Poll: Romney Losing Independents After Florida - support implosion continues

Mitt Romney shall see diminishing returns from negative advertising and his endless lies about his record while his competitors are far more honorable men. As time wears on and voters continue to learn of Romney’s past an see he is not a conservative nor a “trusted” business leader the support shall decline and so shall the votes. Romney received fewer votes than in 2008, a clear sign of internal problems coupled with polls that expose weaknesses across the board. Romney and the pro-Romney Super PAC Restore Our Future spent a $15,389,287 on advertising in Florida. Gingrich and the pro-Gingrich Super PAC Winning Our Future spent a total of $3,389,805.

The Associated Press reported that 771,842 votes went to Romney, while 531,294 went to Gingrich after all precincts were counted. Which means the Romney campaign and its Super PAC spent $19.94 per vote, while the Gingrich campaign and its Super PAC spent $6.38 per vote.

Santorum is leading in Missouri polls, this too shall take the wind out of Romney’s sails. We can take Romney down just like in 2008. The competition needs to stay negative and focus on his core weaknesses on Romneycare, medicare fraud and the fact he can’t run on his record without exposing more weaknesses.

The Florida primary has exposed some of Mitt Romney’s flaws. Romney appears to be losing ground, especially with independents. The image that Romney has cultivated for years has come under attack and the damage shows in several polls, the New York Times reports.

“In a Washington Post/NBC News poll showed, 49 percent of the respondents nationwide held an unfavorable view of Romney, while only 31 percent had a favorable one,” the Times says.

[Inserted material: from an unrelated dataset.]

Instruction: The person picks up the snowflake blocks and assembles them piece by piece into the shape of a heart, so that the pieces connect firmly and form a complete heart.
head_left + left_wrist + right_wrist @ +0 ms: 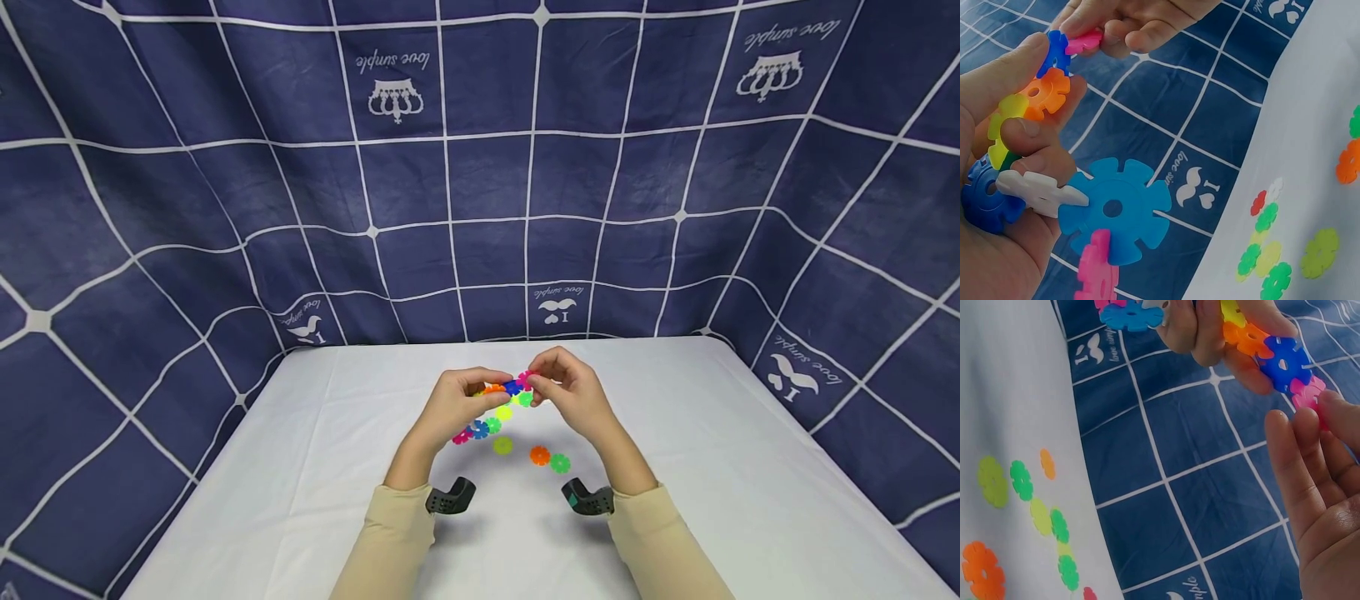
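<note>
My left hand [459,402] grips a chain of interlocking snowflake discs, its thumb on the blue disc [1057,53]. An orange disc [1049,94] and a yellow disc [1007,119] follow the blue one. Farther along, a dark blue disc [991,195], a white disc [1041,190], a light blue disc [1129,209] and a pink disc [1096,275] hang by the palm. At the chain's other end, my right hand [576,398] pinches a pink disc [1310,392] whose edge meets the blue disc. Fingers partly cover the yellow disc and a small green piece.
On the white table [315,467] below the hands lie loose discs: a yellow-green disc [502,445], an orange disc [539,455] and a green disc [560,463]. Several more lie in a cluster [1266,257]. A dark blue checked curtain [487,183] surrounds the table.
</note>
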`<state>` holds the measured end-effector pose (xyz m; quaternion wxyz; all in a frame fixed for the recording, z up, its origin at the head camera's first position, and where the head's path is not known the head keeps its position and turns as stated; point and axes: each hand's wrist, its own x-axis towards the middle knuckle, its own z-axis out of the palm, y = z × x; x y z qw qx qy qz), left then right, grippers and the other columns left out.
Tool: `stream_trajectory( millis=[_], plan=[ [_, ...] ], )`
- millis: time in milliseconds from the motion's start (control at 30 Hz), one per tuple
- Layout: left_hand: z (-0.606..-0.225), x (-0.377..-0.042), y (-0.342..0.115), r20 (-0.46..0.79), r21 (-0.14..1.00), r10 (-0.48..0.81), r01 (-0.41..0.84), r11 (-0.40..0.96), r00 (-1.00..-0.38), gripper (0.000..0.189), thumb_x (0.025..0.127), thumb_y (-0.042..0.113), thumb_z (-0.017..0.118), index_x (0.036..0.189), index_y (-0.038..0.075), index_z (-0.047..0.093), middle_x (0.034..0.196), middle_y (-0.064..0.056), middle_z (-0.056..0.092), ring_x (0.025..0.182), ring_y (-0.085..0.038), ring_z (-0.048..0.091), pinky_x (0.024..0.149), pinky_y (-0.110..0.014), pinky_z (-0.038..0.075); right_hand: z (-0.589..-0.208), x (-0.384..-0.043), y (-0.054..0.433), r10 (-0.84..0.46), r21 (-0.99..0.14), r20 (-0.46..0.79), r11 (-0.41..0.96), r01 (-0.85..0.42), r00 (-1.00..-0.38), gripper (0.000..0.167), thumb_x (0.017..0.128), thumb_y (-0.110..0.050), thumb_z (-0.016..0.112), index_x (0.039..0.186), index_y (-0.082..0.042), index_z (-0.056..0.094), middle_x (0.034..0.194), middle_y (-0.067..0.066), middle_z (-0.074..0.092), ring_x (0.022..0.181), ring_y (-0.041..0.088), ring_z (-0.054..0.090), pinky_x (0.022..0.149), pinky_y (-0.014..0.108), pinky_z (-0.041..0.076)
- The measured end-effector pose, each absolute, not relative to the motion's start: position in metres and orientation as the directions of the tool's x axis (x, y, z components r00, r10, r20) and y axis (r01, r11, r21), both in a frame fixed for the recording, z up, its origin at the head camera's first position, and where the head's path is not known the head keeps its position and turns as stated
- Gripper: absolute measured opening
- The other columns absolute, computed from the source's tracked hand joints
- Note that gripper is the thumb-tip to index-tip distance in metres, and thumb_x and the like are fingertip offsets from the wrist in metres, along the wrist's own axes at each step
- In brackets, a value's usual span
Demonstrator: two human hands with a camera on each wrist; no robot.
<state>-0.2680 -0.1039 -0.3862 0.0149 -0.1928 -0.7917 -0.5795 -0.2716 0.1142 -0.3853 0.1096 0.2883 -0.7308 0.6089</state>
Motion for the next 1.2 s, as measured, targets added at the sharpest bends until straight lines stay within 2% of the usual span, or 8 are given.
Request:
stream_trajectory(
  millis=[200, 400, 767, 867, 1033, 1200],
  plan=[
    [-0.386, -0.268, -0.106, 0.222, 0.919, 0.263, 0.291, 0.265, -0.939, 0.024, 0.086, 0.024, 0.079, 0.110, 0.022, 0.078, 0.103, -0.001, 0.075, 0.080, -0.020, 0.059, 0.062, -0.021, 0.048, -0.386, -0.274, 0.119, -0.248, -0.832, 0.519, 0.077, -0.550, -0.818, 0.016, 0.094, -0.001, 0.066, 0.107, 0.002, 0.058, 0.094, 0.023, 0.063, 0.067, 0.018, 0.066, 0.066, 0.026, 0.061],
    [-0.386, -0.268, -0.105, 0.216, 0.918, 0.277, 0.291, 0.269, -0.936, 0.024, 0.087, 0.021, 0.078, 0.111, 0.020, 0.077, 0.105, -0.004, 0.075, 0.081, -0.021, 0.059, 0.063, -0.022, 0.049, -0.385, -0.274, 0.119, -0.254, -0.845, 0.509, 0.036, -0.534, -0.822, 0.025, 0.095, -0.003, 0.064, 0.119, 0.003, 0.060, 0.098, 0.026, 0.064, 0.070, 0.015, 0.070, 0.071, 0.028, 0.062],
    [-0.386, -0.267, -0.105, 0.235, 0.918, 0.267, 0.304, 0.255, -0.935, 0.025, 0.087, 0.026, 0.078, 0.112, 0.022, 0.077, 0.099, -0.003, 0.073, 0.077, -0.020, 0.058, 0.062, -0.022, 0.049, -0.389, -0.274, 0.110, -0.210, -0.846, 0.523, -0.008, -0.533, -0.826, 0.016, 0.096, -0.004, 0.064, 0.108, 0.004, 0.057, 0.094, 0.028, 0.067, 0.070, 0.020, 0.071, 0.066, 0.030, 0.062],
    [-0.386, -0.267, -0.106, 0.239, 0.921, 0.264, 0.304, 0.244, -0.935, 0.025, 0.088, 0.026, 0.078, 0.112, 0.021, 0.077, 0.097, -0.008, 0.072, 0.074, -0.019, 0.057, 0.061, -0.022, 0.048, -0.390, -0.274, 0.109, -0.201, -0.858, 0.509, -0.035, -0.513, -0.837, 0.017, 0.096, -0.004, 0.064, 0.109, 0.004, 0.056, 0.092, 0.022, 0.070, 0.069, 0.018, 0.071, 0.066, 0.031, 0.062],
    [-0.385, -0.266, -0.106, 0.248, 0.923, 0.255, 0.308, 0.230, -0.935, 0.024, 0.088, 0.026, 0.077, 0.112, 0.023, 0.077, 0.093, -0.011, 0.069, 0.070, -0.021, 0.054, 0.057, -0.021, 0.045, -0.391, -0.274, 0.107, -0.197, -0.876, 0.482, -0.081, -0.475, -0.854, 0.019, 0.096, -0.006, 0.064, 0.109, 0.005, 0.054, 0.087, 0.003, 0.073, 0.070, 0.021, 0.072, 0.067, 0.031, 0.063],
    [-0.384, -0.266, -0.106, 0.257, 0.925, 0.246, 0.311, 0.218, -0.935, 0.024, 0.088, 0.024, 0.077, 0.112, 0.022, 0.077, 0.084, -0.010, 0.065, 0.069, -0.021, 0.054, 0.055, -0.021, 0.044, -0.391, -0.273, 0.106, -0.199, -0.885, 0.465, -0.118, -0.450, -0.862, 0.022, 0.096, -0.006, 0.065, 0.109, 0.006, 0.052, 0.084, -0.001, 0.073, 0.071, 0.021, 0.073, 0.068, 0.031, 0.063]
  ],
)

The same Washington Post/NBC News poll shows Romney’s favorability rating among independents cut in half. It’s now down to 23 percent from a high in the mid-40’s in November.

The monthlong feud with Newt Gingrich has identified clear vulnerabilities for Mr. Romney on issues like his wealth, his work for Bain Capital, a private equity firm, the taxes he pays and his positions on immigration, Medicare and health care.

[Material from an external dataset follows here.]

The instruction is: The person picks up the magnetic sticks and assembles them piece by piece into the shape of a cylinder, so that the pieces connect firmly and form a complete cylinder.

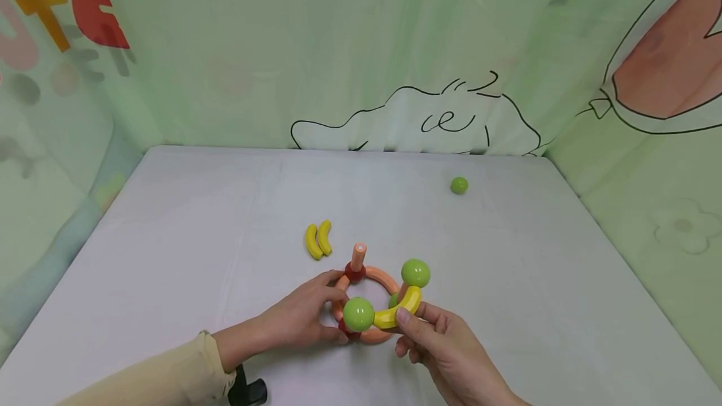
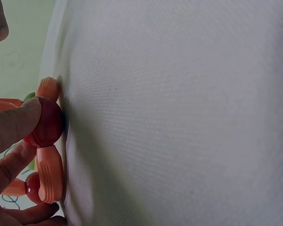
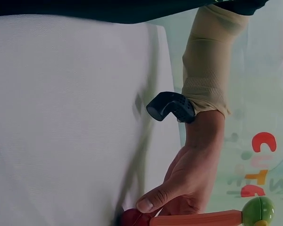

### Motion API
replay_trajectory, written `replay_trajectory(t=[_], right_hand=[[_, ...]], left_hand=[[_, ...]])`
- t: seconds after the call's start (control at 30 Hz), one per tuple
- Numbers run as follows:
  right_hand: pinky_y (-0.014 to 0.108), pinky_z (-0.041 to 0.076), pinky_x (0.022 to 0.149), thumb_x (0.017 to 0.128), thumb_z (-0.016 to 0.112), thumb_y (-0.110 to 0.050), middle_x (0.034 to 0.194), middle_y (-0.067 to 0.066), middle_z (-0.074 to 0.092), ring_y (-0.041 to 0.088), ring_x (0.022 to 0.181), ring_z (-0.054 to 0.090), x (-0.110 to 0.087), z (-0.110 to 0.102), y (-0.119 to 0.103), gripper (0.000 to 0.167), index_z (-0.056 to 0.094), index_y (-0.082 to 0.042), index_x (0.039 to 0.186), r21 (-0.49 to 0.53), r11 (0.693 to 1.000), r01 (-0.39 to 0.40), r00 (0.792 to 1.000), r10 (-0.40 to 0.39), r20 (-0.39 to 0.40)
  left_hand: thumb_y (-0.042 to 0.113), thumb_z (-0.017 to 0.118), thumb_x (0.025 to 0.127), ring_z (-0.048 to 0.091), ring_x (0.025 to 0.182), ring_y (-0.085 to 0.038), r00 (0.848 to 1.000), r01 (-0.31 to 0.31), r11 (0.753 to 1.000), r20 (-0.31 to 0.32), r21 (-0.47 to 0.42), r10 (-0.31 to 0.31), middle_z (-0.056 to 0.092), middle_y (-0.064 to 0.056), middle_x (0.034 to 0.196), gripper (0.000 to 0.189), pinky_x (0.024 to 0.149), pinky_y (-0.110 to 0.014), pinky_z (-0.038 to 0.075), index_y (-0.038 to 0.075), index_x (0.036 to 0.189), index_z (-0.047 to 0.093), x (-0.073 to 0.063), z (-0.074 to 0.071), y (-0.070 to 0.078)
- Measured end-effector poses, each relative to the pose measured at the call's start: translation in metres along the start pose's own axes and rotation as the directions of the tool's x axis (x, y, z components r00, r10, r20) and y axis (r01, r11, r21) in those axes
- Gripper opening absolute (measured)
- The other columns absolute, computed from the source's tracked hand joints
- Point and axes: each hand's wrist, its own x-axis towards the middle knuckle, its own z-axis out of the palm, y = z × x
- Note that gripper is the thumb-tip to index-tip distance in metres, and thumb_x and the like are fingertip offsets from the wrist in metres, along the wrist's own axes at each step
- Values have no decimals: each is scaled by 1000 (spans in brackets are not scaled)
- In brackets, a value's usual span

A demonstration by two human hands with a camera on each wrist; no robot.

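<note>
A ring of orange curved pieces (image 1: 382, 277) joined by red balls (image 1: 355, 272) lies on the table. My left hand (image 1: 307, 311) grips its left side, with the thumb on the near red ball (image 2: 49, 122) in the left wrist view. One orange stick (image 1: 358, 258) rises bare-topped from the far red ball. Another orange stick (image 3: 198, 220) leads from the near red ball to a green ball (image 3: 258, 211) in the right wrist view. My right hand (image 1: 445, 343) pinches a yellow banana-shaped piece (image 1: 399, 309) between two green balls (image 1: 358, 314), above the ring.
Two yellow banana-shaped pieces (image 1: 318, 240) lie side by side beyond the left hand. A loose green ball (image 1: 459, 185) sits near the table's far edge. A dark wrist device (image 1: 247, 388) is on the left forearm. Printed cloth walls (image 1: 350, 49) enclose the table.
</note>
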Motion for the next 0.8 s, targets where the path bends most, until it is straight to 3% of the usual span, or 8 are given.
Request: replay_trajectory(t=[0.1, 0.23, 0.3, 0.43, 0.5, 0.57, 0.7, 0.8], right_hand=[[25, 43, 71, 104, 60, -33, 96, -5, 73, 15, 81, 57, -1, -2, 0, 44, 57, 3, 130, -52, 999, -13, 1000, 13, 15], [28, 46, 75, 101, 63, -35, 101, -1, 75, 16, 87, 58, -1, -13, 0, 54, 51, 4, 137, -202, 979, -26, 998, 37, 48], [28, 51, 78, 99, 67, -29, 102, 2, 73, 15, 89, 61, 1, -22, 1, 53, 51, 6, 136, -286, 958, 5, 998, 11, 55], [26, 55, 74, 91, 75, -15, 105, 5, 62, 16, 90, 60, 12, -36, 1, 50, 52, 6, 130, -427, 903, 50, 997, -71, -33], [24, 52, 70, 87, 77, -11, 106, 8, 59, 18, 89, 58, 19, -41, 1, 52, 52, 4, 129, -511, 855, 91, 990, -135, -50], [26, 50, 70, 84, 81, -11, 111, 9, 60, 19, 92, 58, 27, -44, 0, 54, 55, 0, 130, -598, 788, 146, 978, -207, -35], [37, 53, 80, 82, 84, -14, 129, 12, 63, 23, 104, 62, 43, -48, -1, 55, 59, -6, 131, -708, 633, 313, 936, -331, 118], [54, 55, 92, 83, 83, -14, 133, 12, 65, 32, 115, 63, 54, -48, -1, 42, 65, -9, 121, -716, 575, 396, 909, -354, 219]], left_hand=[[19, 90, 77, 47, 140, -41, 1000, -4, 1000, -3, -1, 4, 48, -20, 151, 26, 113, -62, 41, 17, 96, 72, 0, -1, 0], [18, 90, 77, 47, 140, -41, 1000, -12, 1000, -5, 5, 12, 48, -20, 151, 26, 113, -62, 41, 18, 95, 72, -1, -1, 1], [18, 90, 77, 46, 141, -41, 1000, -14, 1000, -6, 8, 14, 47, -20, 151, 26, 114, -61, 41, 18, 95, 71, -1, -1, 1], [17, 90, 77, 45, 142, -41, 1000, -9, 1000, -6, 12, 9, 47, -20, 152, 26, 115, -60, 40, 17, 95, 71, -1, -2, 2], [17, 90, 77, 44, 143, -40, 1000, 0, 1000, -3, 15, 0, 46, -19, 153, 27, 115, -59, 40, 17, 96, 71, -1, -2, 2], [18, 90, 76, 44, 143, -40, 1000, 11, 1000, 3, 12, -11, 45, -19, 153, 28, 115, -59, 40, 17, 96, 70, -1, -2, 2], [23, 93, 73, 41, 144, -41, 1000, 25, 1000, 11, -4, -25, 42, -21, 156, 36, 115, -59, 41, 16, 98, 69, 0, 0, 1], [27, 95, 70, 40, 145, -42, 1000, 25, 1000, 1, 1, -25, 40, -23, 157, 42, 114, -58, 42, 14, 98, 66, 1, 4, 2]])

It also has cost Mr. Romney — at least for now — the generally likable image that he has nurtured for years. In polls during the last several weeks, the number of people who view him favorably has plunged, especially among independent voters who will likely decide the general election later this year.

In one advertisement titled “Blood Money” produced by a “Super PAC” backing Mr. Gingrich, Mr. Romney is accused of having “supervised a company guilty of massive Medicare fraud. That’s a fact.” The ad shows the words “illegal activity” on the screen.

Mr. Obama’s campaign manager made it clear last week that he intends to try and capitalize on the weaknesses.

“As Mitt Romney moves through the Republican primaries, he finds himself in an increasingly weak position among every category of voter critical for a Republican to win the general election,” the campaign manager, Jim Messina, said in a memorandum to reporters. “The bottom line is this: the more voters learn about Romney, the more unfavorably they view him.”


Former Sen. Rick Santorum and former House Speaker Newt Gingrich lead the way in states with upcoming primaries, according to The State Column. In Ohio, Gingrich leads with 26 percent, followed by former Massachusetts Gov. Mitt Romney with 25 percent. Santorum is not far behind, with 22 percent, while Texas Rep. Ron Paul has 11 percent. Ohio’s primary election will be held on Super Tuesday, March 6.

Gingrich’s name is not on the ballot in Missouri, where Santorum leads with 45 percent, followed by Romney with 34 percent and Paul with 13 percent. Missouri’s primary is scheduled for Tuesday, Feb. 7, which is the same day of the Colorado and Minnesota caucuses.